--- Supplied material ---

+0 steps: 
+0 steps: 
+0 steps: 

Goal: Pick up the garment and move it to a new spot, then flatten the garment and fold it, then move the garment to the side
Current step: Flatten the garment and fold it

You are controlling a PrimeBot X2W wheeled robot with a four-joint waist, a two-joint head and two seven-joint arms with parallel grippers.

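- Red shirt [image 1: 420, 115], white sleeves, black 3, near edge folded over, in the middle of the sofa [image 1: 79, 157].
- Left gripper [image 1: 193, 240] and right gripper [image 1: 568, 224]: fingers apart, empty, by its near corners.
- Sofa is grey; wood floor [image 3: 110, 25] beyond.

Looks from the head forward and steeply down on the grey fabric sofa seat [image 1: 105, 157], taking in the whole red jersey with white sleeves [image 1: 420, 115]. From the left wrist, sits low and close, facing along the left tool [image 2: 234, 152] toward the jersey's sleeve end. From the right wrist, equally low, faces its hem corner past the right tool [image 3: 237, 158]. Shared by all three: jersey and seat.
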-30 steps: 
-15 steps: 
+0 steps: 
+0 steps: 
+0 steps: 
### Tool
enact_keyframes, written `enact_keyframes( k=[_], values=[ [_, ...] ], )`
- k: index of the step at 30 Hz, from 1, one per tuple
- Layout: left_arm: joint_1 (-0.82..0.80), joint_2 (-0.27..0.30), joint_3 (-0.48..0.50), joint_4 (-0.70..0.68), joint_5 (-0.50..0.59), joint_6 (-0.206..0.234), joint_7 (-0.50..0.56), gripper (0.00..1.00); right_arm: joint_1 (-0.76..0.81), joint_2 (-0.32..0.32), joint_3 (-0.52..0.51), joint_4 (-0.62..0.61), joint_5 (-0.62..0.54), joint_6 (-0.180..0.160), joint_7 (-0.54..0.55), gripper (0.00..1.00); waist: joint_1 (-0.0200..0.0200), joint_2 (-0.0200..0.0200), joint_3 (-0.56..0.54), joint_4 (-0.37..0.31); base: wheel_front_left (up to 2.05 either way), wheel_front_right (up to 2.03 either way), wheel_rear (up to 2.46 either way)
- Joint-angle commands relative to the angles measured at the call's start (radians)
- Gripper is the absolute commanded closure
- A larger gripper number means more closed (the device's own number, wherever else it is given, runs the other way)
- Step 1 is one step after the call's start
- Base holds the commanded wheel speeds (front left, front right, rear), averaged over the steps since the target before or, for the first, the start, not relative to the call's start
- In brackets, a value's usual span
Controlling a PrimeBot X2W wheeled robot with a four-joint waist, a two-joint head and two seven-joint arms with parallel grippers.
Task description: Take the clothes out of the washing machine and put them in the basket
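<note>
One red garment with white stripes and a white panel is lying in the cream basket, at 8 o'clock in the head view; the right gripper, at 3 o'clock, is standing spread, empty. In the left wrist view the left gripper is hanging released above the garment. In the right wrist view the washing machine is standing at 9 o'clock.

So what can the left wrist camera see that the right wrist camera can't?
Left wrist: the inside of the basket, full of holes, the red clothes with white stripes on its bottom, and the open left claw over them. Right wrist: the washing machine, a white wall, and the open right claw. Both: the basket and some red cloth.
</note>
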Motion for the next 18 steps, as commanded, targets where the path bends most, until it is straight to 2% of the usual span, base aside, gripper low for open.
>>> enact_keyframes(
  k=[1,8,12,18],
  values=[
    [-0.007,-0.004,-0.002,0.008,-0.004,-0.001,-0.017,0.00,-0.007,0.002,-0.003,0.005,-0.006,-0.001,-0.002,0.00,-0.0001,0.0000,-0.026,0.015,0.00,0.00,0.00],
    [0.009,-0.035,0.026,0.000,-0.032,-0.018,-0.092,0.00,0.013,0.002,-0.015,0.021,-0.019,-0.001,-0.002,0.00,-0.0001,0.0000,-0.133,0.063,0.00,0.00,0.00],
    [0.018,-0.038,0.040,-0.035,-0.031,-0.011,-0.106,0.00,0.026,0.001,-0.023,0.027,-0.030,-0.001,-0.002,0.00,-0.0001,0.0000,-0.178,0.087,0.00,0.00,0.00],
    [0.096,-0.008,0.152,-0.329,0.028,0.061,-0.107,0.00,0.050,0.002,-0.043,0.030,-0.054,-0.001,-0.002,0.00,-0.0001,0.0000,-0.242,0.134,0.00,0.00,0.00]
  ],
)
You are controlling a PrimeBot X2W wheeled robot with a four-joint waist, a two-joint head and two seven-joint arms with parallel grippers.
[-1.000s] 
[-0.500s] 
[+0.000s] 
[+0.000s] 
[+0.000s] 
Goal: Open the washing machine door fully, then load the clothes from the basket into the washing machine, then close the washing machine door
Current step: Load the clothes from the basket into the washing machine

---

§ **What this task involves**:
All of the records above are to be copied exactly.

§ **Solved problem**:
+0 steps: 
+0 steps: 
+0 steps: 

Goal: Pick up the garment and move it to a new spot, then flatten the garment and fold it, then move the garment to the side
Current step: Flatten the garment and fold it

You are controlling a PrimeBot X2W wheeled robot with a four-joint waist, a two-joint head and two seven-joint arms with parallel grippers.

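- Red shirt [image 1: 420, 115], white sleeves, black 3, near edge folded over, in the middle of the sofa [image 1: 79, 157].
- Left gripper [image 1: 193, 240] and right gripper [image 1: 568, 224]: fingers apart, empty, by its near corners.
- Sofa is grey; wood floor [image 3: 110, 25] beyond.

Looks from the head forward and steeply down on the grey fabric sofa seat [image 1: 105, 157], taking in the whole red jersey with white sleeves [image 1: 420, 115]. From the left wrist, sits low and close, facing along the left tool [image 2: 234, 152] toward the jersey's sleeve end. From the right wrist, equally low, faces its hem corner past the right tool [image 3: 237, 158]. Shared by all three: jersey and seat.
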-30 steps: 
-15 steps: 
+0 steps: 
+0 steps: 
+0 steps: 
### Tool
enact_keyframes, written `enact_keyframes( k=[_], values=[ [_, ...] ], )`
- k: index of the step at 30 Hz, from 1, one per tuple
- Layout: left_arm: joint_1 (-0.82..0.80), joint_2 (-0.27..0.30), joint_3 (-0.48..0.50), joint_4 (-0.70..0.68), joint_5 (-0.50..0.59), joint_6 (-0.206..0.234), joint_7 (-0.50..0.56), gripper (0.00..1.00); right_arm: joint_1 (-0.76..0.81), joint_2 (-0.32..0.32), joint_3 (-0.52..0.51), joint_4 (-0.62..0.61), joint_5 (-0.62..0.54), joint_6 (-0.180..0.160), joint_7 (-0.54..0.55), gripper (0.00..1.00); waist: joint_1 (-0.0200..0.0200), joint_2 (-0.0200..0.0200), joint_3 (-0.56..0.54), joint_4 (-0.37..0.31); base: wheel_front_left (up to 2.05 either way), wheel_front_right (up to 2.03 either way), wheel_rear (up to 2.46 either way)
- Joint-angle commands relative to the angles measured at the call's start (radians)
- Gripper is the absolute commanded closure
- A larger gripper number means more closed (the device's own number, wherever else it is given, runs the other way)
- Step 1 is one step after the call's start
- Base holds the commanded wheel speeds (front left, front right, rear), averaged over the steps since the target before or, for the first, the start, not relative to the call's start
- In brackets, a value's usual span
Controlling a PrimeBot X2W wheeled robot with a four-joint waist, a two-joint head and two seven-joint arms with parallel grippers.
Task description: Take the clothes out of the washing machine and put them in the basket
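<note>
One red garment with white stripes and a white panel is lying in the cream basket, at 8 o'clock in the head view; the right gripper, at 3 o'clock, is standing spread, empty. In the left wrist view the left gripper is hanging released above the garment. In the right wrist view the washing machine is standing at 9 o'clock.

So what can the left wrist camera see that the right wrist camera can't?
Left wrist: the inside of the basket, full of holes, the red clothes with white stripes on its bottom, and the open left claw over them. Right wrist: the washing machine, a white wall, and the open right claw. Both: the basket and some red cloth.
</note>
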Motion for the next 18 steps, as commanded, targets where the path bends most, until it is straight to 2% of the usual span, base aside, gripper low for open.
>>> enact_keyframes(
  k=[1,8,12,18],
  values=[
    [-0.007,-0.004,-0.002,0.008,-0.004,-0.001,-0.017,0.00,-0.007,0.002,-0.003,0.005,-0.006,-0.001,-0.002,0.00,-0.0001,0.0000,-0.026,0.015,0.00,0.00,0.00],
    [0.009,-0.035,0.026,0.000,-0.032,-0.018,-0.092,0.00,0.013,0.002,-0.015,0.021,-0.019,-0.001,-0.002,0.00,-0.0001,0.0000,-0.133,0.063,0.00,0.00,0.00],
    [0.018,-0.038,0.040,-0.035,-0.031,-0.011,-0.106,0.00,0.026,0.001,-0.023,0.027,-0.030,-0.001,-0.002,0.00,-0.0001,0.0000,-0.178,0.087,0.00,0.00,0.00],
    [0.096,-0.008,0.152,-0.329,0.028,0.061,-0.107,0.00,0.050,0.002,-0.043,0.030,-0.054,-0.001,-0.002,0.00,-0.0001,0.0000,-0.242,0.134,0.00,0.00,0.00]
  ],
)
You are controlling a PrimeBot X2W wheeled robot with a four-joint waist, a two-joint head and two seven-joint arms with parallel grippers.
[-1.000s] 
[-0.500s] 
[+0.000s] 
[+0.000s] 
[+0.000s] 
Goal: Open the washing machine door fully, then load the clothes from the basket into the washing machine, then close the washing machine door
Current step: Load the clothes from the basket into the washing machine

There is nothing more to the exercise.